Constraints imply that sale_id and product_id are unique identifiers and the tables are of manageable size for database operations, but we must handle cases where a user has multiple products tied for maximum spending. Edge cases include users who bought only one product, users with multiple purchases that sum to the same maximum spending, and users with zero purchases (though the latter is not explicitly listed in the sample).
Approaches
The brute-force approach would calculate total spending for each user-product pair by iterating through all sales, then for each user, scan all product totals to find the maximum. This approach is correct but inefficient, especially if there are many users and products, as it requires multiple nested loops.

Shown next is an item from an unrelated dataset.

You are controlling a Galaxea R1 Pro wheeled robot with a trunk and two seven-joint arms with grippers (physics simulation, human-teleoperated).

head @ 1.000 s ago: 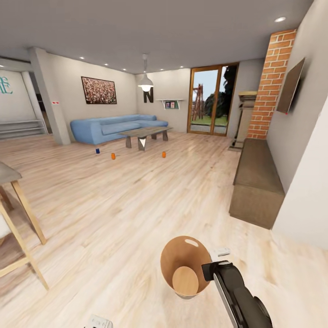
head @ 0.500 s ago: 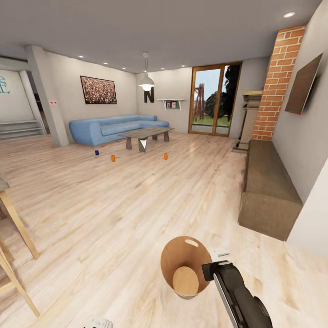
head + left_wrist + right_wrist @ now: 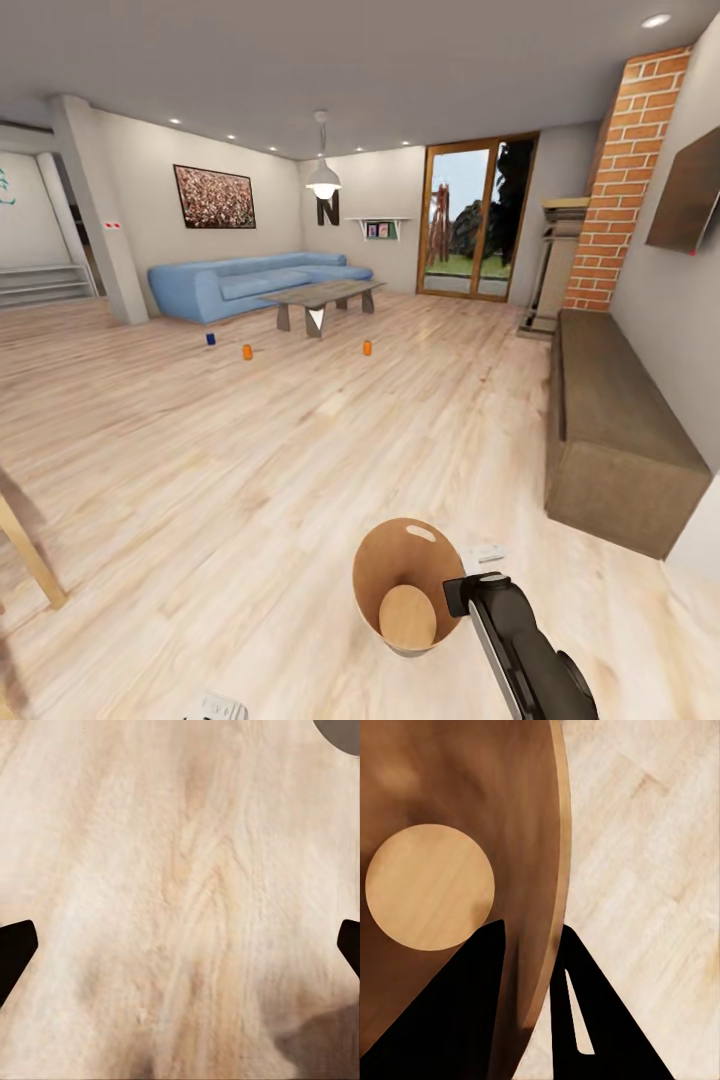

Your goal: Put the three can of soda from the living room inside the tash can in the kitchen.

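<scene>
Head view: right gripper (image 3: 470, 590) pinches the bin (image 3: 405, 585) by its rim, one finger inside. Three cans (image 3: 247, 352) stand well ahead on the floor near the sofa (image 3: 240, 283). Left gripper (image 3: 180, 945) spread wide, empty. Drive slowly, keeping bin level.

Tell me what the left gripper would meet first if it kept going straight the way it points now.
Probably the wood plank floor: the left wrist view looks along the open left gripper straight at bare planks, nothing between. Depth is unclear.
</scene>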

The optimal approach leverages SQL aggregation and joins. First, we join Sales with Product to compute spending per transaction, then aggregate spending per user-product pair using SUM(quantity * price). Finally, we use a window function or a subquery to determine the maximum spending per user and filter the results to include only the products where spending equals the maximum. This avoids nested loops and takes advantage of database optimizations for joins, aggregation, and filtering.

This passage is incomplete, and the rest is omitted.